Goal of the exercise → Only the pictures are to be left out, and the rest of the entries should be reproduced exactly.

==== Records for processing

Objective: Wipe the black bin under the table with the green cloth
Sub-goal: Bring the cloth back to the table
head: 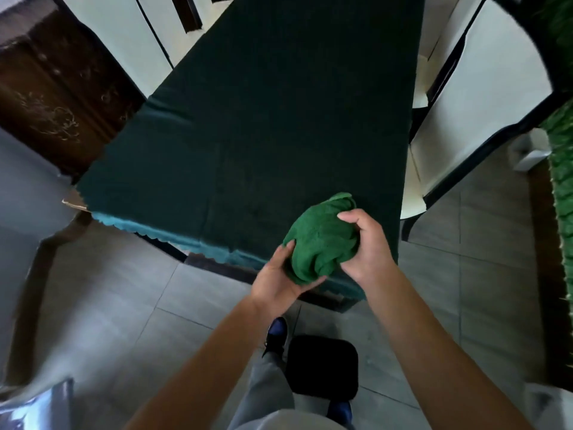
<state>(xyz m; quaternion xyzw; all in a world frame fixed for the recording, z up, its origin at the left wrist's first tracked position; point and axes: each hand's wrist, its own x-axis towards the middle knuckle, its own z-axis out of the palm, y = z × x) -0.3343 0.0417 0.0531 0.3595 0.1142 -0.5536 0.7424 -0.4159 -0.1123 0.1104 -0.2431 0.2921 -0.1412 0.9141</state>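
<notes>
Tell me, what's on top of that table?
A dark green tablecloth covers the whole table, hiding its surface. Nothing else lies on it; the green cloth is bunched in both hands, left and right, above its near edge.

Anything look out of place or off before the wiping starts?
One thing: the black bin stands on open floor by the person's feet, not under the table. Both hands, left and right, hold the bunched green cloth.
</notes>
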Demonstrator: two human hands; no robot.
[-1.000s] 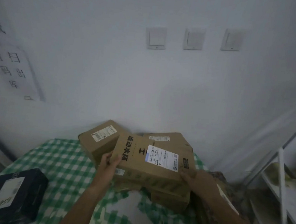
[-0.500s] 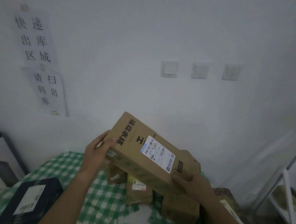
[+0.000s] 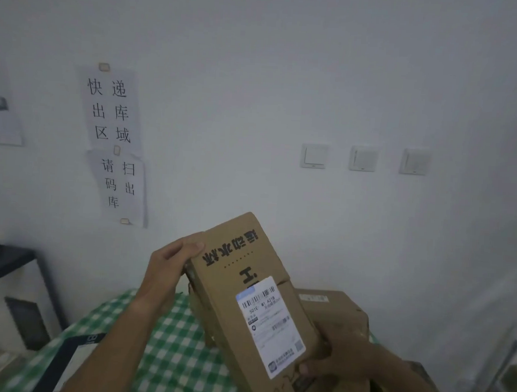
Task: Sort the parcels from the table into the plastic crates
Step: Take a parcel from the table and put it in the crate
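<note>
white wall [image 3: 288, 76] | parcel [image 3: 239, 285] between left hand [image 3: 168, 269], right hand [image 3: 341, 358] grip

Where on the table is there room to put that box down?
The green checked cloth is bare between the dark box at the near left and the left forearm. It is crowded behind the held cardboard box, where brown parcels pile up.

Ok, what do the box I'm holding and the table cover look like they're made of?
The held box looks like matte brown corrugated cardboard, with folded edges and a glossy paper shipping label. The green-and-white checked cover seems to be woven cloth, though it could be vinyl.
</note>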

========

Answer section →
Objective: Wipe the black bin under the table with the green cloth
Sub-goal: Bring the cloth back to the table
head: 
<state>(xyz m; quaternion xyzw; all in a world frame fixed for the recording, z up, its origin at the left wrist's first tracked position; point and axes: each hand's wrist, its own x-axis towards the middle knuckle, its own z-axis out of the palm, y = z × x) -0.3343 0.0417 0.0531 0.3595 0.1142 -0.5536 0.7424 -0.4159 -0.1123 0.1104 -0.2431 0.2921 -0.1412 0.9141</state>
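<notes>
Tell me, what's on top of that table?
A dark green tablecloth covers the whole table, hiding its surface. Nothing else lies on it; the green cloth is bunched in both hands, left and right, above its near edge.

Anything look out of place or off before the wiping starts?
One thing: the black bin stands on open floor by the person's feet, not under the table. Both hands, left and right, hold the bunched green cloth.
</notes>
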Demonstrator: two human hands; no robot.
[-1.000s] 
[-0.500s] 
[+0.000s] 
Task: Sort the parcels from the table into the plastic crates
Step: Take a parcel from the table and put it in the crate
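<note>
white wall [image 3: 288, 76] | parcel [image 3: 239, 285] between left hand [image 3: 168, 269], right hand [image 3: 341, 358] grip

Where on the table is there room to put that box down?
The green checked cloth is bare between the dark box at the near left and the left forearm. It is crowded behind the held cardboard box, where brown parcels pile up.

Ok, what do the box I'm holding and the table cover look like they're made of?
The held box looks like matte brown corrugated cardboard, with folded edges and a glossy paper shipping label. The green-and-white checked cover seems to be woven cloth, though it could be vinyl.
</note>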

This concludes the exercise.